Please reproduce the listing in its entirety, exactly as written, but without images.
*** Source data ***
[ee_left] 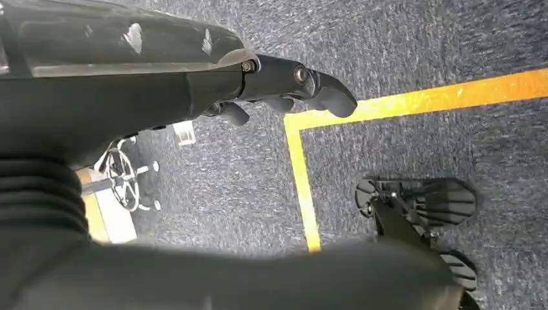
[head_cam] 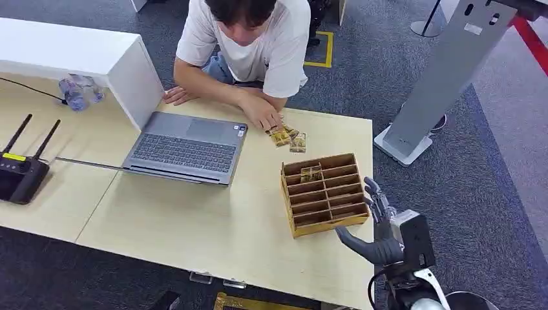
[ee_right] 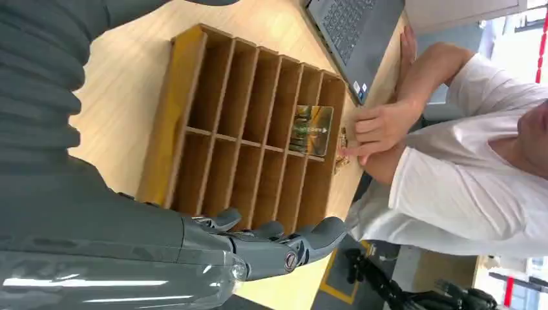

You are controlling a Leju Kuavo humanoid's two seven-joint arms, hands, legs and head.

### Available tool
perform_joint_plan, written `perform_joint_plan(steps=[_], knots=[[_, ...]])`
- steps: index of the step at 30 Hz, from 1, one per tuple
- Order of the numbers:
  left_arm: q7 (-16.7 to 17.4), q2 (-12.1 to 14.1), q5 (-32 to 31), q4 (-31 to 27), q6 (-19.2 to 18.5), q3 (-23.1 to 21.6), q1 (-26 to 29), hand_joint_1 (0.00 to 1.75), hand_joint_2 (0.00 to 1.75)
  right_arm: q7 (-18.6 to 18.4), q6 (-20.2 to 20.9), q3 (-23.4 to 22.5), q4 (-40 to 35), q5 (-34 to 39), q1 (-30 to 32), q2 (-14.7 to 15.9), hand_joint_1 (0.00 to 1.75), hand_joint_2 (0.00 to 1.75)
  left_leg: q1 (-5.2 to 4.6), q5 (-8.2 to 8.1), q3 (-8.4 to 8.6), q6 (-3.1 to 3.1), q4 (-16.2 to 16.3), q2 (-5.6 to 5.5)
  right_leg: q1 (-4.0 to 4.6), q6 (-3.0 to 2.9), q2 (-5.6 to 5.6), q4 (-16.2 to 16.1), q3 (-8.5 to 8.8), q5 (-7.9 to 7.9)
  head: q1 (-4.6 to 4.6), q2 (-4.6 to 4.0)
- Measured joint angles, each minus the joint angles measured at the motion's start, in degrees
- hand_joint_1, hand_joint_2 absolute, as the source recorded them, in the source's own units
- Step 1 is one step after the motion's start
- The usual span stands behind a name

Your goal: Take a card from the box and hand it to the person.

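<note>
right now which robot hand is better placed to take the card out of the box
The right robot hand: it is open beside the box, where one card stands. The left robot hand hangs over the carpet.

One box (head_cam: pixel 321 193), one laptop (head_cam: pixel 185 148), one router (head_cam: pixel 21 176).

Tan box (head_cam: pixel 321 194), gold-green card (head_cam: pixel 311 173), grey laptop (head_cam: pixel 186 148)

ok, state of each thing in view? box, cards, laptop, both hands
box: upright on the table, open-topped, one card in a far compartment
card in box: standing in its slot, untouched
cards on table: loose by the person's hand, outside the box
laptop: lid open
right hand: beside the box, holds nothing, fingers apart
left hand: hanging over the floor, holds nothing
</note>
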State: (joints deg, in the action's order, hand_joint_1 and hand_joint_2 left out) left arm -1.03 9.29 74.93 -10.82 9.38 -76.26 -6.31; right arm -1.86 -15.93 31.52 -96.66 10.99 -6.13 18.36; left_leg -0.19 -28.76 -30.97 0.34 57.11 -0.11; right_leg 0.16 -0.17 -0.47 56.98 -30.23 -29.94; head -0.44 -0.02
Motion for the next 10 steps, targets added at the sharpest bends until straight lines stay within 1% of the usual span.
perform_joint_plan(steps=[4,8,10], knots=[[0.35,-0.02,-0.09,0.00,0.04,0.02,-0.04,0.00,0.00,-0.55,1.12,-1.63,-3.12,1.23,3.44,1.19,0.00,1.75,0.00,0.00,0.01,0.00,0.00,0.00,0.00,0.00,0.01,0.01,0.01,0.00,0.00,0.00],[0.42,-0.02,-0.81,-0.02,0.07,0.00,-0.08,0.00,0.00,-1.33,3.56,-2.28,-4.86,3.36,4.84,1.95,0.00,1.75,0.00,0.00,0.02,0.00,0.00,0.02,0.00,0.00,0.01,0.01,0.01,0.00,0.00,0.00],[0.37,-0.04,-1.05,-0.02,0.07,0.00,-0.08,0.00,0.00,-1.22,4.02,-2.54,-5.50,4.07,5.30,2.26,0.00,1.75,0.00,0.01,0.02,0.00,0.00,0.02,0.00,0.00,0.01,0.01,0.01,0.00,0.00,0.00]])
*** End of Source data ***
-- Your solution --
[ee_left] 
[head_cam] 
[ee_right] 

You are controlling a Leju Kuavo humanoid's two seven-joint arms, hands, legs and head.

### Available tool
perform_joint_plan, written `perform_joint_plan(steps=[_], knots=[[_, ...]])`
- steps: index of the step at 30 Hz, from 1, one per tuple
- Order of the numbers:
  left_arm: q7 (-16.7 to 17.4), q2 (-12.1 to 14.1), q5 (-32 to 31), q4 (-31 to 27), q6 (-19.2 to 18.5), q3 (-23.1 to 21.6), q1 (-26 to 29), hand_joint_1 (0.00 to 1.75), hand_joint_2 (0.00 to 1.75)
  right_arm: q7 (-18.6 to 18.4), q6 (-20.2 to 20.9), q3 (-23.4 to 22.5), q4 (-40 to 35), q5 (-34 to 39), q1 (-30 to 32), q2 (-14.7 to 15.9), hand_joint_1 (0.00 to 1.75), hand_joint_2 (0.00 to 1.75)
  left_leg: q1 (-5.2 to 4.6), q5 (-8.2 to 8.1), q3 (-8.4 to 8.6), q6 (-3.1 to 3.1), q4 (-16.2 to 16.3), q2 (-5.6 to 5.5)
  right_leg: q1 (-4.0 to 4.6), q6 (-3.0 to 2.9), q2 (-5.6 to 5.6), q4 (-16.2 to 16.1), q3 (-8.5 to 8.8), q5 (-7.9 to 7.9)
  head: q1 (-4.6 to 4.6), q2 (-4.6 to 4.0)
- Measured joint angles, each minus the joint angles measured at the motion's start, in degrees
- hand_joint_1, hand_joint_2 absolute, as the source recorded them, in the source's own units
- Step 1 is one step after the motion's start
- The usual span stands behind a name

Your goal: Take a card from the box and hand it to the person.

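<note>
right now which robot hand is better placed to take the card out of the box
The right robot hand: it is open beside the box, where one card stands. The left robot hand hangs over the carpet.

One box (head_cam: pixel 321 193), one laptop (head_cam: pixel 185 148), one router (head_cam: pixel 21 176).

Tan box (head_cam: pixel 321 194), gold-green card (head_cam: pixel 311 173), grey laptop (head_cam: pixel 186 148)

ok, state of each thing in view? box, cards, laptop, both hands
box: upright on the table, open-topped, one card in a far compartment
card in box: standing in its slot, untouched
cards on table: loose by the person's hand, outside the box
laptop: lid open
right hand: beside the box, holds nothing, fingers apart
left hand: hanging over the floor, holds nothing
</note>
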State: (joints deg, in the action's order, hand_joint_1 and hand_joint_2 left out) left arm -1.03 9.29 74.93 -10.82 9.38 -76.26 -6.31; right arm -1.86 -15.93 31.52 -96.66 10.99 -6.13 18.36; left_leg -0.19 -28.76 -30.97 0.34 57.11 -0.11; right_leg 0.16 -0.17 -0.47 56.98 -30.23 -29.94; head -0.44 -0.02
Motion for the next 10 steps, targets added at the sharpest bends until straight lines stay within 1% of the usual span.
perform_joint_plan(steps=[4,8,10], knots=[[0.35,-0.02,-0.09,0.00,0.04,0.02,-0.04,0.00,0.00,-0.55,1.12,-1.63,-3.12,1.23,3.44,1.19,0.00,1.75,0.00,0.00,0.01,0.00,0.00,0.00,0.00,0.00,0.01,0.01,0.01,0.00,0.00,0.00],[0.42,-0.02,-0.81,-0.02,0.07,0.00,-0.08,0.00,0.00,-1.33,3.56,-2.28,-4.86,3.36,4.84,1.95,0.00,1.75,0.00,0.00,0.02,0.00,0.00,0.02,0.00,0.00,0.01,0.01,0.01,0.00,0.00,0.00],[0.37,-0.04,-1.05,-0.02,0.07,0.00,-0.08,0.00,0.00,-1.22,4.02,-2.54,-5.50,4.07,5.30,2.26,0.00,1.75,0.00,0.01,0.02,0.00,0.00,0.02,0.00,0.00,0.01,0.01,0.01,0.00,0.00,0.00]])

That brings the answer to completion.